The consequence: When banks stop lending to trucking firms, carriers that have rolled over operating loans from banks as a way to preserve cash flow must find other funding sources such as factoring.

Factoring fees typically range from 5% to 10% and are based on a carrier’s creditworthiness and the credit ratings of its customers. Whether factoring is a plus or a minus to truckers depends on whom you ask.

Stephen Russell, chief executive officer of Celadon Group, a truckload carrier based in Indianapolis, sees it as abusive when offered by freight brokers to small firms.

“No bank will lend to a 100-vehicle fleet without a personal guarantee from the owner,” said Russell, “so you resort to brokers who put together shippers and carriers, and they may offer a fast-pay solution.”

But Russell finds irony in the fact that, in exchange for paying a carrier on time, certain brokers take a discount of 1.5% or more.

“Instead of getting paid $1.50 a mile, now you’re looking at less,” he said. “But you’re getting paid quickly, so you tolerate the difference.”

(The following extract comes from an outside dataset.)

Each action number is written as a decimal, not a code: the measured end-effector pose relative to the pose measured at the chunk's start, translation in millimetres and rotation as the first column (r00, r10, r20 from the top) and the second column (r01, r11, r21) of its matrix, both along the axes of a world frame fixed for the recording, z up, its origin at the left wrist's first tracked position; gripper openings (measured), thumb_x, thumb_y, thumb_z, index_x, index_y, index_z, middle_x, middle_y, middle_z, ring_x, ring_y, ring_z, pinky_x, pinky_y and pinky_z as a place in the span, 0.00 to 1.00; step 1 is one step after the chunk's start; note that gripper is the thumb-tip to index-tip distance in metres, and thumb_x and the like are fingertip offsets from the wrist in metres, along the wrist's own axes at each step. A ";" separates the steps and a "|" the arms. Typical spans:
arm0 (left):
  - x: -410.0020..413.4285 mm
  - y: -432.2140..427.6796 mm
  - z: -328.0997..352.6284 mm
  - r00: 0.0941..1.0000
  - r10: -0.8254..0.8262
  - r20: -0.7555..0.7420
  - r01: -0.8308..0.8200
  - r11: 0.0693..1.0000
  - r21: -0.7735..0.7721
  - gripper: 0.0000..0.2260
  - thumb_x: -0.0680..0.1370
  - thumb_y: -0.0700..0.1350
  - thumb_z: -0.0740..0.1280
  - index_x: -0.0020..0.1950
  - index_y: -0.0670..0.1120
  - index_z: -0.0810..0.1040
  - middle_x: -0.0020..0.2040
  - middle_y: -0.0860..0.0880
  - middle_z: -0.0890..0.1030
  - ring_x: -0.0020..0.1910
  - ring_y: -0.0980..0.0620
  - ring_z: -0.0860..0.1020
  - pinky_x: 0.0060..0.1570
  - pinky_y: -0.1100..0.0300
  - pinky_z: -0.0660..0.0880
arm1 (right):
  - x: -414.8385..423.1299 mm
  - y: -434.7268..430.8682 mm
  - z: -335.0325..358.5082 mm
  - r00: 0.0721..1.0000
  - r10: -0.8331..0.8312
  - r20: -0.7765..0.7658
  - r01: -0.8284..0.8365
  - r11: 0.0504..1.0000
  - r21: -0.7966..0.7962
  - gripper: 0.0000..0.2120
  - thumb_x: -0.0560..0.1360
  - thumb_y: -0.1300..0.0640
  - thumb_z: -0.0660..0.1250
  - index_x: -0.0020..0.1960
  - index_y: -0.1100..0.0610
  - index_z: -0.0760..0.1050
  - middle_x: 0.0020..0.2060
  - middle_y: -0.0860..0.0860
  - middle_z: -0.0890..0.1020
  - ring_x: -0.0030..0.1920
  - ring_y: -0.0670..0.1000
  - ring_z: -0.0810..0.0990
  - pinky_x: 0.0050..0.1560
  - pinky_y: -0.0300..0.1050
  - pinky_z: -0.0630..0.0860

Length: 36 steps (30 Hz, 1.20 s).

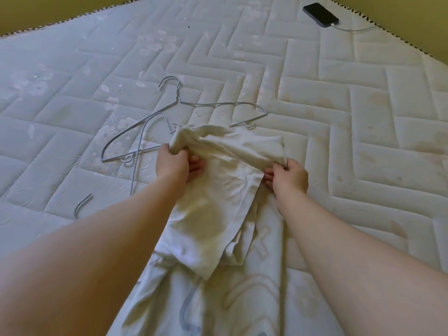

Paul Will, Celadon’s chief financial officer and chairman of American Trucking Associations’ National Accounting & Finance Council, said the failures of so many motor carriers offers some hope for the remaining companies.

He said he foresees a turnaround as early as next year — based not on increased demand but on capacity shrinkage.

“We’re seeing a little of this now,” he said, citing one large shipper that, because of the failure of Jevic Transportation, was temporarily left without a hauler.

“Carriers are trimming capacity because they can’t afford to run trucks all over the country with the current price of fuel, and I think that’s very healthy,” Will said. Shippers will soon realize they’re going to have trouble moving their product, he forecast, adding, “If every carrier would examine the strategic value of its shippers and how their freight complements or detracts from [the carrier’s] business, we could help ourselves and help speed the turnaround.”

RoadStar’s Ramorino agreed the current down cycle could end reasonably soon, but “it’s going to require discipline from a lot more carriers.”